Try it
The job is to find each line in the entries holding the string "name" and copy that line.

Records provided
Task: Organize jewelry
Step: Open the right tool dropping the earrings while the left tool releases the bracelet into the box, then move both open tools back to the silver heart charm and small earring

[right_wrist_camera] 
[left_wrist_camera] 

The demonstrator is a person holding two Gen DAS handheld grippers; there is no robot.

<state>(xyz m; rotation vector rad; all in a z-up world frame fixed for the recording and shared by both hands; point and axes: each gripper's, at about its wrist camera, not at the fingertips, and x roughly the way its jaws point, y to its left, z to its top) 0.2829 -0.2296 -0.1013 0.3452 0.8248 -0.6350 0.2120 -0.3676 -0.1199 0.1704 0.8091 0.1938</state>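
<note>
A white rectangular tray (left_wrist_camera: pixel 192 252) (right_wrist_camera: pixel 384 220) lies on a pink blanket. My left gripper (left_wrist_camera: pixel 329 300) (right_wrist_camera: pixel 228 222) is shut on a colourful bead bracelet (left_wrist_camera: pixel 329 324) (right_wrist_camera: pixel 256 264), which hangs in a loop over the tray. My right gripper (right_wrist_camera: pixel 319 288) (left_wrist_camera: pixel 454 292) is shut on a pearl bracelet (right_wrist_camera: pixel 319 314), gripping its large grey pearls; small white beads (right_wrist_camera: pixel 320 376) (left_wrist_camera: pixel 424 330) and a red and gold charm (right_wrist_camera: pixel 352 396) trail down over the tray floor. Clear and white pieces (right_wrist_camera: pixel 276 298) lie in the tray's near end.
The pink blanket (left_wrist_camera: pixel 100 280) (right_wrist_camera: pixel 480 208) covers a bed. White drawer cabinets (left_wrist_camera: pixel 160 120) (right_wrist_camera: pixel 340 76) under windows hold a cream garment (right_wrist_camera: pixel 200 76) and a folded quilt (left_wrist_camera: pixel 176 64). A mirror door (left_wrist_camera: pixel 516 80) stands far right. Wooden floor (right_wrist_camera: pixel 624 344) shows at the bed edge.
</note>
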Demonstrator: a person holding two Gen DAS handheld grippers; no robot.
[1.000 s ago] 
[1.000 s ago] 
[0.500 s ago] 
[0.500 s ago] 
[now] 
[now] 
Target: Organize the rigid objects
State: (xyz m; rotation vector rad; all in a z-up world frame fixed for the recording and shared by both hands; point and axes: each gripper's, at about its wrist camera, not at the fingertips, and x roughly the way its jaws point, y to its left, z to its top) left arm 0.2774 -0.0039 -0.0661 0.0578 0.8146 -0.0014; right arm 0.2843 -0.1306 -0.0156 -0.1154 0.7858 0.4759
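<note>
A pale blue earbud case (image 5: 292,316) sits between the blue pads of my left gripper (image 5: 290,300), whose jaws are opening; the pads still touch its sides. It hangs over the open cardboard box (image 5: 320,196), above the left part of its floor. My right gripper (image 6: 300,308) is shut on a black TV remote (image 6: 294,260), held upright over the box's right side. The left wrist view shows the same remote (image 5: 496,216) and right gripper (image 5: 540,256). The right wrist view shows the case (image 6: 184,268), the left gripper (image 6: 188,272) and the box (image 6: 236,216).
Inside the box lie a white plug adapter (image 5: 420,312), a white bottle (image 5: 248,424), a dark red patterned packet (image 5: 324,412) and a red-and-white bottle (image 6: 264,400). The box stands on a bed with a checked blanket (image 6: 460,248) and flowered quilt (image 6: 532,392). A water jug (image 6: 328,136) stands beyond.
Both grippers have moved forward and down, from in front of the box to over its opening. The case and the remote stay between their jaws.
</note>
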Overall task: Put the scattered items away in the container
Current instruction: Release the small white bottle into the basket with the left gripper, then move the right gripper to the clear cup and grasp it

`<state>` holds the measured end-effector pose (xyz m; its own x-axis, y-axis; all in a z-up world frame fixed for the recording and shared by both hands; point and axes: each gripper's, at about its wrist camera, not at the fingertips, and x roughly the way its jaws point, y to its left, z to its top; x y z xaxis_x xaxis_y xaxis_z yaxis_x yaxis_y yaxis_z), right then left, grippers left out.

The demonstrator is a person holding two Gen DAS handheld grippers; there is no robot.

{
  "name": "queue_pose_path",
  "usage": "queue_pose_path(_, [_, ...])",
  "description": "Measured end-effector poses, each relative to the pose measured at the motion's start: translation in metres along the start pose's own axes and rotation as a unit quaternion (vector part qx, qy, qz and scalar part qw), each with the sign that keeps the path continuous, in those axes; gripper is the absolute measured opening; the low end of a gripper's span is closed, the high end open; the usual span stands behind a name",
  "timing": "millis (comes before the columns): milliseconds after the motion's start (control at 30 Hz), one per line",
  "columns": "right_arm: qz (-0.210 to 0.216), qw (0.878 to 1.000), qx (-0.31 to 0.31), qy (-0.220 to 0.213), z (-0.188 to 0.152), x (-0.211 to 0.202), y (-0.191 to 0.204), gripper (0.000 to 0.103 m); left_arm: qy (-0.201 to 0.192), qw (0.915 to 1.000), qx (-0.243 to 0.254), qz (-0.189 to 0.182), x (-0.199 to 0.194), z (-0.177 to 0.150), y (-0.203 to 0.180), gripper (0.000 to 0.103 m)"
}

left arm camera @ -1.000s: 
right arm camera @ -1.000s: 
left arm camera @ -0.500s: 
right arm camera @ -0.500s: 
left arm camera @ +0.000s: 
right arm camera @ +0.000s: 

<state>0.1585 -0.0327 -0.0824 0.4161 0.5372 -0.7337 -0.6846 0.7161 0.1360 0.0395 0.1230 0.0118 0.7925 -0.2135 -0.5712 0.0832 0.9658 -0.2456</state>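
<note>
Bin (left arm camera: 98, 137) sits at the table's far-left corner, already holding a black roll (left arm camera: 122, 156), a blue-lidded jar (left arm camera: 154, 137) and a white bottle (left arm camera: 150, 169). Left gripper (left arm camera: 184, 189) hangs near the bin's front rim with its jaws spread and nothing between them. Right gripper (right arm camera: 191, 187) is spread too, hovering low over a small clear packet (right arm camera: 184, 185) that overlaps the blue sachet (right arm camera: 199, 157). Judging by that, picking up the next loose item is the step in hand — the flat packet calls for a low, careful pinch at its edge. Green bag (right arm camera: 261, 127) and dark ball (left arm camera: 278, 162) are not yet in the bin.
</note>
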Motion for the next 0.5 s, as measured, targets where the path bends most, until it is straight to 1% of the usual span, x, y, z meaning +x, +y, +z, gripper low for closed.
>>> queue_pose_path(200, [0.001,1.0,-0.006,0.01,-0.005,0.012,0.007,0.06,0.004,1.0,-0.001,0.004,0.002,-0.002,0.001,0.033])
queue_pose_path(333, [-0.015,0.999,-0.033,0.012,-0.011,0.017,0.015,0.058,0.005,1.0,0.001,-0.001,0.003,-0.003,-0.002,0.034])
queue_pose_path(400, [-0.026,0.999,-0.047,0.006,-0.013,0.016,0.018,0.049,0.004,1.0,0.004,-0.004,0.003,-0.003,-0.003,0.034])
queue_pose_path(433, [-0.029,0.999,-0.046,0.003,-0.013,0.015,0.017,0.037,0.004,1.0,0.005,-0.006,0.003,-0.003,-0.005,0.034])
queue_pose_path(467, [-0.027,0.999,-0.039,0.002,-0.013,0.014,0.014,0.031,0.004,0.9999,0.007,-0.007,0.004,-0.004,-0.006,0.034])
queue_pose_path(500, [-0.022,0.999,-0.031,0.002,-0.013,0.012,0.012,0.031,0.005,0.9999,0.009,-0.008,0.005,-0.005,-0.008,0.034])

Completed task
  "name": "queue_pose_path",
  "description": "Measured end-effector poses, each relative to the pose measured at the motion's start: translation in metres along the start pose's own axes and rotation as a unit quaternion (vector part qx, qy, qz and scalar part qw), each with the sign that keeps the path continuous, in those axes; gripper is the absolute measured opening; the low end of a gripper's span is closed, the high end open; the usual span stands behind a name",

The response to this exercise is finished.